I completely agree with Rubio that blue collar jobs like welding are undervalued in our culture, and that this is a real problem for a number of reasons. But it seems very odd to say that a major cause of this is that too many people are going into the *humanities.* People who are opting to get a 4 year degree instead of vocational training aren’t majoring in philosophy. They’re majoring in business, accounting, etc. If he’d said ‘we need more welders and less actuaries’ his comment would have been more to the point (though still just as grammatically incorrect).

Dan Demetriou
Dan Demetriou
8 years ago

“I must study Politicks and War that my sons may have liberty to study Mathematicks and Philosophy. My sons ought to study Mathematicks and Philosophy, Geography, natural History, Naval Architecture, navigation, Commerce and Agriculture, in order to give their Children a right to study Painting, Poetry, Musick, Architecture, Statuary, Tapestry and Porcelaine.” –John Adams

Lydia Patton
Lydia Patton
8 years ago

Is it the VOX image that’s making the rounds? If so, how lovely that Isotype is being used to refute Rubio, and Otto Neurath was on the team that developed Isotype. That said, I agree with some of the comments above: why let Rubio’s remarks dictate the terms of this discussion? Neurath himself likely would have had as much sympathy with welders as with philosophers, and so he might have developed a different graph that illustrated, for instance, the contributions made by those in each occupation. Or the number of welders vs. philosophers who are injured or killed each year while doing their jobs. I wonder what Rubio’s record is on supporting safety regulations and unionization.

M.G. Piety
M.G. Piety
8 years ago

I don’t know about welders, but it would appear we need more grammarians. That should be “fewer welders,” not “less welders.” And I feel compelled to point out that there is nothing particularly new about welding, unless I miss my guess, that is a skill that goes back to the IRON AGE!

Bob Kirkman
Reply to  M.G. Piety
8 years ago

Indeed. I was going to say: more grammarians, fewer demagogues.

Hey Nonny Mouse
Hey Nonny Mouse
8 years ago

If you ask the average voter what philosophers contribute to society, they couldn’t tell you. I think that this reflects our failure to speak to the public about philosophy.

Eddy Nahmias
8 years ago

Even conservatives recognize the stupidity of Rubio’s comment: http://weeklystandard.com/blogs/marco-rubio-bad-guidance-counselor_1062283.html#.VkM39UGBq9o.mailto

I think we should have more vocational training, and we should teach philosophy to the students in those programs. What better way to spend a long day of welding than to think about human nature, ethics, science, and religion?

Matt LaVine
Matt LaVine
Reply to  Eddy Nahmias
8 years ago

I don’t know that I’d get too excited about the conservative response to Rubio’s comment. The following is from a Fox News article on the debate (http://www.foxnews.com/opinion/2015/11/11/six-takeways-from-great-milwaukee-gop-debate.html?intcmp=hpbt2):
“Rubio. The Florida senator had the best line of the night: “Welders make more money than philosophers.” He argued for raising wages through growth. ‎ He sounded a little wonkish, but had no gaffes.”

sin nombre
sin nombre
Reply to  Justin Weinberg
8 years ago

This coming from a guy who literally gets paid to yap all morning long.

Derek Bowman
Derek Bowman
Reply to  Eddy Nahmias
8 years ago

“What better way to spend a long day of welding than to think about human nature, ethics, science, and religion?”
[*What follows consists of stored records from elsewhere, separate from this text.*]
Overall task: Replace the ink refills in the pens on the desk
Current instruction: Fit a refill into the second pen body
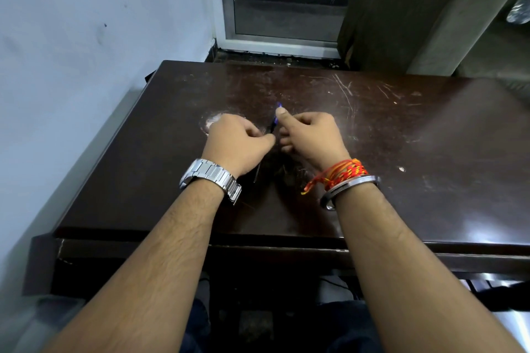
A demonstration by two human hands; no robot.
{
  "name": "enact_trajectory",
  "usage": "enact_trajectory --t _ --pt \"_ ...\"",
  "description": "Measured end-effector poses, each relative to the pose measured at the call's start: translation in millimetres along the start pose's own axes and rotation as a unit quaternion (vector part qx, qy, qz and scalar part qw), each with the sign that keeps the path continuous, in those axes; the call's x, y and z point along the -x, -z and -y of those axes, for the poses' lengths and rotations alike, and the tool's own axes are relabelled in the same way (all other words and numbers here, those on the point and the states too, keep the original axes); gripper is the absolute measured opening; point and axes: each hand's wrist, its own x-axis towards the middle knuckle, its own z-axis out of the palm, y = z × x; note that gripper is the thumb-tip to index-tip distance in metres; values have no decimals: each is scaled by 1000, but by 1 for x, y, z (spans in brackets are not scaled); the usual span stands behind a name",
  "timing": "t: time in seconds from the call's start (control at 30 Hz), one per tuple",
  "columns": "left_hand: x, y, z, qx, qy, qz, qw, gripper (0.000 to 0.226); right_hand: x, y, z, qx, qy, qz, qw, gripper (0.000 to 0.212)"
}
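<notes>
From the head camera, both fists meet above the middle of the dark bench (401, 152), the left hand (239, 142) and right hand (311, 135) curled tight around a blue pen (274, 121), likely so they can twist it apart.

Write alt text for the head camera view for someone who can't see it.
Two bare hands meet over a scratched dark wooden desk, the left hand and right hand together gripping a blue pen whose tip pokes up between them. A metal watch is on the left wrist, red-orange threads on the right.
</notes>
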Motion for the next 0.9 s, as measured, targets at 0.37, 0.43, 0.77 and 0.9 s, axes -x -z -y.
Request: enact_trajectory --t 0.37,0.43,0.77,0.9 --pt "0 -21 -11 237 48 50 969 35 5 -12 7 -128 53 18 990 25" --pt "2 -24 -11 244 33 52 968 35 5 -15 8 -140 48 28 989 26" --pt "5 -26 -22 255 20 41 966 34 3 -18 11 -137 69 -32 988 41" --pt "9 -24 -23 277 19 46 959 28 7 -15 14 -176 68 -19 982 34"
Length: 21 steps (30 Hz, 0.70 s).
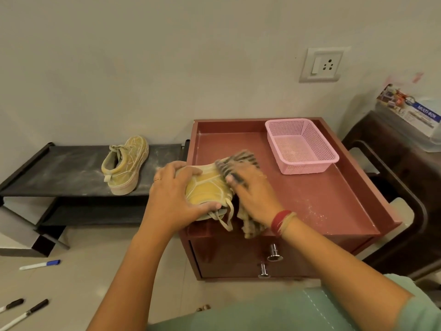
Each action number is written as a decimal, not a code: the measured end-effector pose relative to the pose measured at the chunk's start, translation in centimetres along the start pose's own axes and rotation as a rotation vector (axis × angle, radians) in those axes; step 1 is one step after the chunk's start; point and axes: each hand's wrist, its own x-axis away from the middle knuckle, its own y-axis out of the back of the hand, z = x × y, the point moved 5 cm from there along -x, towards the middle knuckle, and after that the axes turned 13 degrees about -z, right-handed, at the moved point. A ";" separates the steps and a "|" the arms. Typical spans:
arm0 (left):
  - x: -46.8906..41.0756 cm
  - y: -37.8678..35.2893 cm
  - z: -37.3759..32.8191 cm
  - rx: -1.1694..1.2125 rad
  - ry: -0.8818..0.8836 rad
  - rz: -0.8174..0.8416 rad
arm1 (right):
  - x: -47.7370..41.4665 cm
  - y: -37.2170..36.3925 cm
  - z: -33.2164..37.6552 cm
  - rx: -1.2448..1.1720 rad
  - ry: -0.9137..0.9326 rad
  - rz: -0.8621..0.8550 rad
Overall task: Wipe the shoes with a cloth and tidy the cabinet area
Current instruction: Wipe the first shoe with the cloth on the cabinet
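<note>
A yellow shoe (pixel 207 190) lies at the front left corner of the red-brown cabinet top (pixel 317 194). My left hand (pixel 171 194) grips it from the left, thumb under its near edge. My right hand (pixel 253 197) holds a striped cloth (pixel 238 161) against the shoe's right side; the cloth is blurred, and part of it hangs below my wrist over the cabinet front. The second yellow shoe (pixel 125 164) stands alone on the dusty black shoe rack (pixel 59 173) to the left.
A pink mesh basket (pixel 301 145) sits at the cabinet top's back right. White dust speckles the top's front right. Two drawer knobs (pixel 274 253) face me. Markers (pixel 39 265) lie on the floor at left. A dark chair (pixel 405 177) with a box stands right.
</note>
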 end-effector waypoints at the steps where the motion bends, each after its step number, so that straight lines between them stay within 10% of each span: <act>1: 0.0 0.0 0.0 0.003 -0.008 -0.004 | 0.8 -0.5 1.1 -0.071 0.044 0.051; 6: -0.3 0.1 0.1 0.052 0.063 -0.021 | 1.2 -0.3 -0.1 -0.147 -0.161 -0.055; 12: -0.4 0.3 0.1 0.073 0.060 0.006 | 2.2 0.6 0.4 0.123 0.216 0.064; 21: -0.6 0.5 0.1 0.077 0.084 0.015 | 1.3 1.1 -1.0 0.089 -0.041 -0.048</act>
That has certainly been my father’s experience, first as an electrical technician with an associates degree, then as an instructor of electrical technology, and now as an electrical engineer, small business owner, and member and officer in a number of civic and professional organizations. He gets to live his philosophy dreams vicariously through me while my (equally reflective and even smarter) sibling works with him in his chosen field.

felonius screwtape
felonius screwtape
8 years ago

let’s not lose our heads about this. we need to keep calm and solder on.

David
David
8 years ago

Shouldn’t we find it interesting that Marco Rubio attended law school, and, at the very same time, fails to realize that, without some conception of morality, understanding ‘law’ would be impossible, that ‘law’ necessarily demands the import of moral language and consideration? Going further, if Rubio’s ejaculation(s) were an attack on the humanities (perhaps soft-sciences, too?), explanations regarding the creation and/or modification of policies, edicts, statutes, and so on would be grossly misinformed and distorted, perhaps entirely incoherent. Rubio’s law degree would be of a weird kind, indeed.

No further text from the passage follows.